Según ha explicado Luis Macho, del departamento de Promoción del Punto de Venta de El Corte Inglés, las figuras y materiales que dan forma al montaje se preparan durante todo el año. El proceso arranca con el diseño de la maqueta y la creación de los bocetos, continúa en verano con el modelado de los personajes y la planificación de movimientos, luces y sonido, y culmina en otoño con el montaje final. Un trabajo minucioso que convierte a Cortylandia en un auténtico cuento animado a escala urbana.

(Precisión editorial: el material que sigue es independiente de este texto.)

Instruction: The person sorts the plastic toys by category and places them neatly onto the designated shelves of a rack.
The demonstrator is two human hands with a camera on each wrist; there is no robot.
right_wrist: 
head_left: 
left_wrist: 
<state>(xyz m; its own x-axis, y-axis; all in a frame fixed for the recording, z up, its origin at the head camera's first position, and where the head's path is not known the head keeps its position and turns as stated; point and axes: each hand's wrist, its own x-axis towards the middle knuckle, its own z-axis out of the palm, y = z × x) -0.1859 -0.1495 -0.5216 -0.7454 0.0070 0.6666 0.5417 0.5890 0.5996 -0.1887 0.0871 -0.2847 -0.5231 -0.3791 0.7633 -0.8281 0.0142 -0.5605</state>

Una tradición que nació en 1979
Cortylandia se celebró por primera vez en 1979, en la fachada del edificio de Preciados, como una forma de presentar la ampliación del centro comercial. Aquella primera edición utilizó una locomotora real procedente del Parque de Atracciones de Madrid, y fue concebida por el departamento artístico de El Corte Inglés como una atracción inspirada en los parques de Disney. El resultado fue un éxito rotundo.
Desde entonces, Cortylandia se ha convertido en una cita imprescindible de la Navidad madrileña. Solo en 2020, debido a la pandemia, se interrumpió la instalación tradicional, aunque se mantuvo la decoración y una proyección audiovisual que permitió conservar el espíritu del espectáculo.
A lo largo de más de cuatro décadas, los temas de Cortylandia han variado cada año: desde bosques encantados hasta trenes, marionetas o personajes de cuentos. Muchos madrileños guardan el recuerdo de haber crecido volviendo cada diciembre a cantar su pegadiza canción, que ya forma parte del imaginario colectivo de la ciudad. A día de hoy, Cortylandia es mucho más que un montaje infantil: es un símbolo de nostalgia, familia y tradición compartida.